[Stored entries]

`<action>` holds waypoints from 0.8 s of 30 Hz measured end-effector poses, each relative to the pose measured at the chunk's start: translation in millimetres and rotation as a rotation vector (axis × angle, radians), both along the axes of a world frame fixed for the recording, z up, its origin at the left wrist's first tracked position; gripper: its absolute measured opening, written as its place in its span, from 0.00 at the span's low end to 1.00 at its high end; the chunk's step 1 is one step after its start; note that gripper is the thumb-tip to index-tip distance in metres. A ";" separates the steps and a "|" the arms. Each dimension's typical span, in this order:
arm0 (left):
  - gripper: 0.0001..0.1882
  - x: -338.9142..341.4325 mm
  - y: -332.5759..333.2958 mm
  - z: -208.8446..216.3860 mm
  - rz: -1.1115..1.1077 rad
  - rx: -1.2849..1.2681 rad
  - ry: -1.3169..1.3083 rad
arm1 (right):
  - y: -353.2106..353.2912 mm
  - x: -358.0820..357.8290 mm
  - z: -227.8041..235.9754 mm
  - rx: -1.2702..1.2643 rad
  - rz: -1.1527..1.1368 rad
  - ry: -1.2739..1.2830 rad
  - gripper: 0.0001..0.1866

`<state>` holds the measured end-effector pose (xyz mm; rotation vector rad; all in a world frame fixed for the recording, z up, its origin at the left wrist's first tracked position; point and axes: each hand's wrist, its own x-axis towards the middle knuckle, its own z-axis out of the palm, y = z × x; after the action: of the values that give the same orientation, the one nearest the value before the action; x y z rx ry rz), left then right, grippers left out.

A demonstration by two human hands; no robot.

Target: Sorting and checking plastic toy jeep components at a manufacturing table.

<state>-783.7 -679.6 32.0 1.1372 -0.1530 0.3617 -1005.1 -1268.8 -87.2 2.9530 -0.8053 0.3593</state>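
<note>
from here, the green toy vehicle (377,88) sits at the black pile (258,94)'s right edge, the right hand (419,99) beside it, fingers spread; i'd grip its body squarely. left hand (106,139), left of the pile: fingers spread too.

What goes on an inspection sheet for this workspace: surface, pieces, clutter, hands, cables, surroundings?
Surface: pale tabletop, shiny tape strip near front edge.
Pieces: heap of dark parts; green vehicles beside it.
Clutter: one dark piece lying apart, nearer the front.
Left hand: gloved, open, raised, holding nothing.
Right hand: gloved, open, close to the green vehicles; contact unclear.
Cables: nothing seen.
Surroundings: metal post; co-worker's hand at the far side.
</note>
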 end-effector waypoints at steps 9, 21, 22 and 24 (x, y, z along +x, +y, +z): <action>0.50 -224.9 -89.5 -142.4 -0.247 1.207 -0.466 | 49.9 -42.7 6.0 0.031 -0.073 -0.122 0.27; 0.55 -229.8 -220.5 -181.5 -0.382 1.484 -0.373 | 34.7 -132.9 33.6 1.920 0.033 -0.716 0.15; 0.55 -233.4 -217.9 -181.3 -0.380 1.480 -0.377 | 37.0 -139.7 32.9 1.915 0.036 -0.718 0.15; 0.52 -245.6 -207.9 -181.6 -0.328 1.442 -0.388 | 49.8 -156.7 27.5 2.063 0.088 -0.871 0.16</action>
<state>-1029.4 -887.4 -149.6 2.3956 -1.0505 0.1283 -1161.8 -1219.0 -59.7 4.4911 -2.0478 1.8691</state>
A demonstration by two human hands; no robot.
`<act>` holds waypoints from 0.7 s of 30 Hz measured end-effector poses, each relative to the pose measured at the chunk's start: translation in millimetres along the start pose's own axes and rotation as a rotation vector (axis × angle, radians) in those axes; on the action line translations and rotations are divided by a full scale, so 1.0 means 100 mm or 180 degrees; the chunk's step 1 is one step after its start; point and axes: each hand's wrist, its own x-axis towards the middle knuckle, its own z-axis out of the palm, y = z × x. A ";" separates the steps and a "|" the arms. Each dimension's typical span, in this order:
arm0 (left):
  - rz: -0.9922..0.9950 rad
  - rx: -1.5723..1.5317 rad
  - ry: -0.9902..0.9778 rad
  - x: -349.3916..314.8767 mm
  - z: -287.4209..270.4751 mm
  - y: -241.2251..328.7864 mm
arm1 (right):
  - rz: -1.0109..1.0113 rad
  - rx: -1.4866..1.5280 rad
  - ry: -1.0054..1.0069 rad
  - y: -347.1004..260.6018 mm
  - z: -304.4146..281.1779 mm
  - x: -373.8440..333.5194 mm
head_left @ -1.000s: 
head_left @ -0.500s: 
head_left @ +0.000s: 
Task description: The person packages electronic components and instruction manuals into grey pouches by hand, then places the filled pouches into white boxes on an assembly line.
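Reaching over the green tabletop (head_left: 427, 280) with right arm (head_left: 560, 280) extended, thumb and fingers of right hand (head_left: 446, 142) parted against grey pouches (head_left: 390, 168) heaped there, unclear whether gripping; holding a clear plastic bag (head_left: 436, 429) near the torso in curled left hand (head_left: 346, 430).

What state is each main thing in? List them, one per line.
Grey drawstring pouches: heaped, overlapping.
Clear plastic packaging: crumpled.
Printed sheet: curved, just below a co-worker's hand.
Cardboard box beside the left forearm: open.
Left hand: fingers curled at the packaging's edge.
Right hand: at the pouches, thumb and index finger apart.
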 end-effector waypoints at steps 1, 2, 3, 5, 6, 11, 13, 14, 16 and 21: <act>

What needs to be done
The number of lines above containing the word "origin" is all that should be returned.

Result of this exercise
2